* _Dataset section_:
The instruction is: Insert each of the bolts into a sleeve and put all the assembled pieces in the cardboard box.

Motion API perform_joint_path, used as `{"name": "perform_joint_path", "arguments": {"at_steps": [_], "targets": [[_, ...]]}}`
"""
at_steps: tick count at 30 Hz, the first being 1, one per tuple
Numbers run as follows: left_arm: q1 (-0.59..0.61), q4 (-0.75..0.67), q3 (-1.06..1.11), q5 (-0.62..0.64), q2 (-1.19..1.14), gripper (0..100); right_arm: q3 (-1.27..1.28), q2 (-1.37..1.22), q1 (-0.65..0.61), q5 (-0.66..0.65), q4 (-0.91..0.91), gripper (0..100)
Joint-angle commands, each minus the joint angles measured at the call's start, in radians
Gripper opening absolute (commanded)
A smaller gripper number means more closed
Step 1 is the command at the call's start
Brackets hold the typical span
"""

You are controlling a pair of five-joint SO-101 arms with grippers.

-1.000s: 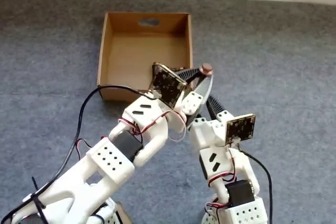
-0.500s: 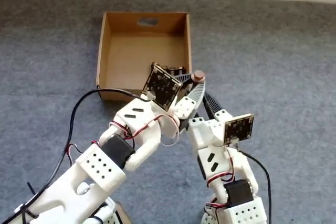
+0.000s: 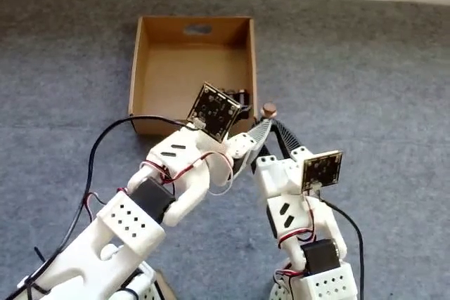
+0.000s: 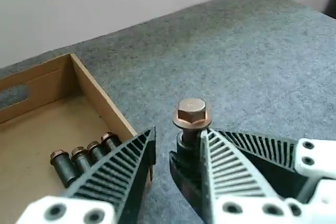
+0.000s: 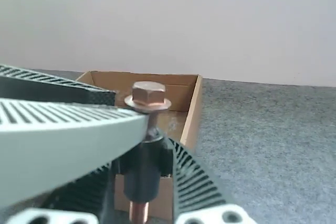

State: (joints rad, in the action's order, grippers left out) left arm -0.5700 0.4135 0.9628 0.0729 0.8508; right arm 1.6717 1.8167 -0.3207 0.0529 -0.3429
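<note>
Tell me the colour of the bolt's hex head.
The bolt head is copper-brown, shown best in the left wrist view.

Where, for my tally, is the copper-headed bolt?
High view: the bolt stands upright in the right claw, outside the cardboard box, by its near right corner.

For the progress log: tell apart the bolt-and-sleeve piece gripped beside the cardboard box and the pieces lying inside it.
The gripped piece stands upright, head on top; the boxed pieces lie on their sides in a row. The gripped piece is clamped in the right hand, outside the cardboard box; the boxed pieces rest loose on its floor. Both show a copper-coloured head on a dark sleeve.
</note>
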Motion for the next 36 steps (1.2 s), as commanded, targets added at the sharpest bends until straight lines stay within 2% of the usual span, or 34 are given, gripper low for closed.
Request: {"name": "perform_joint_path", "arguments": {"at_steps": [1, 6, 9, 13, 17, 22, 25, 29, 36], "targets": [[0.018, 0.063, -0.045, 0.002, 0.053, 14, 0.113, 0.016, 0.015, 0.005, 0.021, 0.8], [0.024, 0.123, -0.045, 0.000, 0.185, 14, 0.113, 0.016, 0.015, 0.005, 0.022, 0.8], [0.077, 0.189, -0.045, 0.000, 0.269, 14, 0.114, 0.016, 0.015, 0.005, 0.021, 0.8], [0.229, 0.259, 0.007, 0.000, 0.331, 14, 0.114, 0.016, 0.015, 0.005, 0.018, 0.8], [0.421, 0.256, 0.189, -0.038, 0.295, 14, 0.122, 0.015, 0.016, 0.003, 0.004, 0.8], [0.549, 0.117, 0.394, -0.199, 0.196, 14, 0.125, 0.015, 0.012, 0.006, -0.019, 0.8], [0.565, -0.064, 0.516, -0.203, 0.156, 14, 0.122, 0.015, 0.012, 0.005, -0.025, 0.8], [0.564, -0.215, 0.602, -0.203, 0.151, 14, 0.085, 0.015, 0.012, 0.003, -0.024, 0.8], [0.561, -0.230, 0.619, -0.203, 0.143, 14, -0.148, 0.005, 0.010, 0.003, -0.056, 0.8]]}}
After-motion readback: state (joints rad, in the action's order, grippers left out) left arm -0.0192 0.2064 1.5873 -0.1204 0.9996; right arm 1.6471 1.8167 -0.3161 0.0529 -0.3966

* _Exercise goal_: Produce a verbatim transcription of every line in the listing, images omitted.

* _The completed task_:
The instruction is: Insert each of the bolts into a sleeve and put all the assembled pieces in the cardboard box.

Motion API perform_joint_path, used as `{"name": "perform_joint_path", "arguments": {"at_steps": [_], "targets": [[_, ...]]}}`
"""
at_steps: tick count at 30 Hz, the first being 1, one per tuple
Numbers run as follows: left_arm: q1 (-0.59..0.61), q4 (-0.75..0.67), q3 (-1.06..1.11), q5 (-0.62..0.64), q2 (-1.19..1.14), gripper (0..100); right_arm: q3 (-1.27..1.28), q2 (-1.37..1.22), q1 (-0.65..0.61), q5 (-0.66..0.65), q4 (-0.91..0.91), gripper (0..100)
Joint-angle commands, each minus the joint angles measured at the call's start, in radians
Gripper opening absolute (commanded)
A smaller gripper number means more closed
Step 1 is the command at the call's start
Brackets hold the typical span
"""

You are controlling a pair of five-joint SO-101 arms with grippers.

-1.000s: 
-0.500s: 
+0.000s: 
+0.000s: 
+0.000s: 

State: (joints rad, in the action's order, grippers left out) left arm -0.5700 0.4135 0.9628 0.0729 0.8508; right arm 1.6717 1.8167 -0.3207 0.0529 -0.3429
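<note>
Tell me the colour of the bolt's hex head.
The bolt head is copper-brown, shown best in the left wrist view.

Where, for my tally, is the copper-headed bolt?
High view: the bolt stands upright in the right claw, outside the cardboard box, by its near right corner.

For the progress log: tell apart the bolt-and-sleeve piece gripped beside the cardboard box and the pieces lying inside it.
The gripped piece stands upright, head on top; the boxed pieces lie on their sides in a row. The gripped piece is clamped in the right hand, outside the cardboard box; the boxed pieces rest loose on its floor. Both show a copper-coloured head on a dark sleeve.
</note>
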Motion for the next 36 steps (1.2 s), as commanded, targets added at the sharpest bends until straight lines stay within 2% of the usual span, or 34 are given, gripper low for closed.
Request: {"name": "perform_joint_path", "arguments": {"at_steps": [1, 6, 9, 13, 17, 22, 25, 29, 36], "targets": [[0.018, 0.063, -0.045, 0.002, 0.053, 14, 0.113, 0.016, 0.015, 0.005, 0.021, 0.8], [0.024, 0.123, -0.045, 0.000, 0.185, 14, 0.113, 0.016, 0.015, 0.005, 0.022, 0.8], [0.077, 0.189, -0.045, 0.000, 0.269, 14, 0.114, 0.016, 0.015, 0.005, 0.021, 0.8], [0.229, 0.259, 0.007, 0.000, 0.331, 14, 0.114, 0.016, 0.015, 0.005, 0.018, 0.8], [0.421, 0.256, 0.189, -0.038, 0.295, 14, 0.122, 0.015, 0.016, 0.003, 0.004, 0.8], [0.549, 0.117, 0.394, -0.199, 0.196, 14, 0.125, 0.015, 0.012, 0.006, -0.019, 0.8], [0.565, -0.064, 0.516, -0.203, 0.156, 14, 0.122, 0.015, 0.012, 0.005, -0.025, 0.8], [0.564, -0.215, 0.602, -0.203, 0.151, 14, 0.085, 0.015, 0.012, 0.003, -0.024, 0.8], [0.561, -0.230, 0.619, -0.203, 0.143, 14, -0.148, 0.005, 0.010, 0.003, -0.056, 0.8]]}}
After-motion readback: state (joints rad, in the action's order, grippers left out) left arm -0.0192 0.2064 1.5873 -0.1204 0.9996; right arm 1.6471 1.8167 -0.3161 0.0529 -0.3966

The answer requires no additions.